Write out the listing exactly as it is given.

________________

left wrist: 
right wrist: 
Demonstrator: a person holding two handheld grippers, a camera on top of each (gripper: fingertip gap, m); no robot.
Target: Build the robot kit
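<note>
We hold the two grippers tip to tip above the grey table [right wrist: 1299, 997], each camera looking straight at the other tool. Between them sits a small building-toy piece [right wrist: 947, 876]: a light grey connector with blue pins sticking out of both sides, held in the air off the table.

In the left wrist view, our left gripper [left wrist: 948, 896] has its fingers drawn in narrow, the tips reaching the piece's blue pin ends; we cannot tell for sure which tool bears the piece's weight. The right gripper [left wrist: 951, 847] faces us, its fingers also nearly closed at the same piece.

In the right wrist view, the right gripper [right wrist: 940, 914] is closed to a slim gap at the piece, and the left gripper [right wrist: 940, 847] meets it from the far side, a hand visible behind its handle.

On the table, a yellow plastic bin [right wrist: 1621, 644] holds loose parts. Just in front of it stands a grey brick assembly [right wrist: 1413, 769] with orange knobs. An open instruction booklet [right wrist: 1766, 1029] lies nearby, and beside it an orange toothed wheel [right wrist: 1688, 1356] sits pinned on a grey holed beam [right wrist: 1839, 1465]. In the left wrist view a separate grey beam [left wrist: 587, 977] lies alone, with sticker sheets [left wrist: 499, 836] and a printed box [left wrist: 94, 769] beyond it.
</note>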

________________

### ANSWER BELOW:
left wrist: 
right wrist: 
Demonstrator: a person holding two handheld grippers, a camera on top of each (gripper: fingertip gap, m); no robot.
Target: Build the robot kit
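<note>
We hold the two grippers tip to tip above the grey table [right wrist: 1299, 997], each camera looking straight at the other tool. Between them sits a small building-toy piece [right wrist: 947, 876]: a light grey connector with blue pins sticking out of both sides, held in the air off the table.

In the left wrist view, our left gripper [left wrist: 948, 896] has its fingers drawn in narrow, the tips reaching the piece's blue pin ends; we cannot tell for sure which tool bears the piece's weight. The right gripper [left wrist: 951, 847] faces us, its fingers also nearly closed at the same piece.

In the right wrist view, the right gripper [right wrist: 940, 914] is closed to a slim gap at the piece, and the left gripper [right wrist: 940, 847] meets it from the far side, a hand visible behind its handle.

On the table, a yellow plastic bin [right wrist: 1621, 644] holds loose parts. Just in front of it stands a grey brick assembly [right wrist: 1413, 769] with orange knobs. An open instruction booklet [right wrist: 1766, 1029] lies nearby, and beside it an orange toothed wheel [right wrist: 1688, 1356] sits pinned on a grey holed beam [right wrist: 1839, 1465]. In the left wrist view a separate grey beam [left wrist: 587, 977] lies alone, with sticker sheets [left wrist: 499, 836] and a printed box [left wrist: 94, 769] beyond it.
</note>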

There is nothing further to this exercise.